Health workers plan to begin strike Tuesday

The Kenya Medical Practitioners, Pharmacists and Dentists' Union (KMPDU) members protest at the Provincial General Hospital Nakuru on December 4, 2013. Health workers have threatened to go on strike from Tuesday over plans to devolve their services. PHOTO/SULEIMAN MBATIAH | FILE

What you need to know:

  • The Kenya Medical Practitioners and Dentists Union, the Kenya Health Professionals Union (KHPU), the Kenya National Union of Nurses and the Union of Kenya Clinical Officers (UKCO) said they were disappointed for being labelled ‘saboteurs of devolution’ yet they were calling for a systematic way to address the management of health workers.

Health workers have threatened to go on strike from Tuesday over plans to devolve their services.

They said they would embark on the boycott if they fail to reach consensus with the 47 governors, Health Cabinet Secretary James Macharia and other officials from the Transitional Authority at a meeting to be held Monday.

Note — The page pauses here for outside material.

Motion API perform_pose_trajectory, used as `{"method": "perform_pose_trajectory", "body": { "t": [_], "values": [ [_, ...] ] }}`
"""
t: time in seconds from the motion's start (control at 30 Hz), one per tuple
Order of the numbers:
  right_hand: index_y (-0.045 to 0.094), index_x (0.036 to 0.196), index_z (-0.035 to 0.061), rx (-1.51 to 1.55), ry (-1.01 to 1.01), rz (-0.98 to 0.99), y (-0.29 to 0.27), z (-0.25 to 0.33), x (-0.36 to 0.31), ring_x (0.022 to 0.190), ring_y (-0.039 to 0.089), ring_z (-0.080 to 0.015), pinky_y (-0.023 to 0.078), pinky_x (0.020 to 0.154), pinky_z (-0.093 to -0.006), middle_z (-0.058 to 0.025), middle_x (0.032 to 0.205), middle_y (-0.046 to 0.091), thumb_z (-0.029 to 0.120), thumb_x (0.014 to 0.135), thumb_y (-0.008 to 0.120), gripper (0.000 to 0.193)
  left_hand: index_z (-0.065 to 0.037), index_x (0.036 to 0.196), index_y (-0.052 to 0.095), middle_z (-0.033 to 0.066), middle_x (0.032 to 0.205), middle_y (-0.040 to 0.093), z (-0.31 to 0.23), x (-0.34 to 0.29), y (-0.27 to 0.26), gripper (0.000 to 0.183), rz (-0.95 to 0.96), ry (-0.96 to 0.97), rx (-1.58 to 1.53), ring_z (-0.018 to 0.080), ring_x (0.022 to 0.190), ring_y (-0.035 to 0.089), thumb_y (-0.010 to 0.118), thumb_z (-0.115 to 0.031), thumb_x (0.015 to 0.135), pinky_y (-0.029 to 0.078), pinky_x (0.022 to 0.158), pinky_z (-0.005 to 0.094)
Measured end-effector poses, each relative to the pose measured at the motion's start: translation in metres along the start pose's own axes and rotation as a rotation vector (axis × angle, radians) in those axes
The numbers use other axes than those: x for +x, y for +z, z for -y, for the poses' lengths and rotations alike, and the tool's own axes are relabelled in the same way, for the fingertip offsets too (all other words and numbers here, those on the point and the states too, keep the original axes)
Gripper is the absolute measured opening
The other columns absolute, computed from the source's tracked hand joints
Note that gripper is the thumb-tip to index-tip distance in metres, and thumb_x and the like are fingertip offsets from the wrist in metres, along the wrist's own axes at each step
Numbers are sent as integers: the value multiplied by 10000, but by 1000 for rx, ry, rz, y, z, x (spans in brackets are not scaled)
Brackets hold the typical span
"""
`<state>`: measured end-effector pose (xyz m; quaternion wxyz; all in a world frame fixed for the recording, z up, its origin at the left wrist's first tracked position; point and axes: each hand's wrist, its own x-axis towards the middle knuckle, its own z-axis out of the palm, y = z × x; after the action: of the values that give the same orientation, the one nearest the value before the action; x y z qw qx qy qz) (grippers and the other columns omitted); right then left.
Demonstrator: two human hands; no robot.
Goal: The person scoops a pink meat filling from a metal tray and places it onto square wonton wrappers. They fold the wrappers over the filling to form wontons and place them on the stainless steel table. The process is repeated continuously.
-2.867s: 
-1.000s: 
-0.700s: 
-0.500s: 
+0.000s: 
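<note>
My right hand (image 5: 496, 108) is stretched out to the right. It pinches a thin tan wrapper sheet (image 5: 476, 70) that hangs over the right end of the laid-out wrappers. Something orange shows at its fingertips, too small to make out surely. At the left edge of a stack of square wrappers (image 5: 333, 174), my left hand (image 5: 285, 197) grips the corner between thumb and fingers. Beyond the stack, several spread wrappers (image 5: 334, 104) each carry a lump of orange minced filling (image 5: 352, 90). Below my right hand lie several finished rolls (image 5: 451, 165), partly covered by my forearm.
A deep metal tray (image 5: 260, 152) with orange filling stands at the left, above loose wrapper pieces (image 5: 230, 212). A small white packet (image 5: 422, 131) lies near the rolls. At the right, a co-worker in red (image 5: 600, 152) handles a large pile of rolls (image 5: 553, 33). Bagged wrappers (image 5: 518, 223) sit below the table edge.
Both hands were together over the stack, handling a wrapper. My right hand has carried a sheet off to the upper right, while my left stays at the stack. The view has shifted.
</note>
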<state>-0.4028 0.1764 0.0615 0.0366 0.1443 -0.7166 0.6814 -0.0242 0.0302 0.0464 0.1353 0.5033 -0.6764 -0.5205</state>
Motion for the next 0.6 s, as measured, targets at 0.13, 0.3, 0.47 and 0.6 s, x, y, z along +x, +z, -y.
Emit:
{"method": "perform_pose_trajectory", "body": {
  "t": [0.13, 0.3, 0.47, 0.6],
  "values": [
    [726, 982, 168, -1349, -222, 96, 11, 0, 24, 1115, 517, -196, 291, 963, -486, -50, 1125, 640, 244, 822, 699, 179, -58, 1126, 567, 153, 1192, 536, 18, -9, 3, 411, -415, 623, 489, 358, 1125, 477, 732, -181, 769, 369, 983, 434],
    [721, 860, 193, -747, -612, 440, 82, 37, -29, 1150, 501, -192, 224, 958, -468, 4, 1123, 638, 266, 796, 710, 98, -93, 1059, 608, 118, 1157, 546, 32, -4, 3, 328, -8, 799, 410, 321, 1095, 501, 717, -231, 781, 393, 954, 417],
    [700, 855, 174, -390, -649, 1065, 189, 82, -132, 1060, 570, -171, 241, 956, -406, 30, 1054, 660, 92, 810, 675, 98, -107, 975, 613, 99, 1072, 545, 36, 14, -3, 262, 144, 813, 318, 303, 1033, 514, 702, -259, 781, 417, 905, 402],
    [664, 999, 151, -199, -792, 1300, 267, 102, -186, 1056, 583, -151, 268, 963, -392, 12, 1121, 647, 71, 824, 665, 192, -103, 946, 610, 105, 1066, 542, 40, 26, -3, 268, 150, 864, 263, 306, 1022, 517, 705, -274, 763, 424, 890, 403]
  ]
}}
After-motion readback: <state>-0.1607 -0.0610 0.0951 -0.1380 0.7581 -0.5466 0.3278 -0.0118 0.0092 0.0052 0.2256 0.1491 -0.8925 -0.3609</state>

The Kenya Medical Practitioners and Dentists Union, the Kenya Health Professionals Union (KHPU), the Kenya National Union of Nurses and the Union of Kenya Clinical Officers (UKCO) said they were disappointed for being labelled ‘saboteurs of devolution’ yet they were calling for a systematic way to address the management of health workers.

The unions said they were willing to enter into dialogue with the government but if they failed to reach any meaningful agreement, they would down tools at all public health facilities until their concerns were addressed.

Last week, the health professionals issued a seven-day strike notice in their push to be moved back to the central government. They argued that the county governments were not best suited to run the health docket.

The notice, which ends Monday, will see the country’s public health sector driven into a crisis if the trade unions fail to reach an agreement with the government at Monday’s meeting at the Kenya Institute of Administration.

“We are not against working in the counties because that’s where most of us are based but matters touching on our salaries, training, transfers, promotions and even retirement should remain with the national government until a systematic structure is put in place in the county government,” said KHPU secretary-general Moses Lorre.

“Health workers who do not originate from particular counties have been rejected and sent back to the Ministry of Health for redeployment,” UKCO chairman George Gibore said in a statement.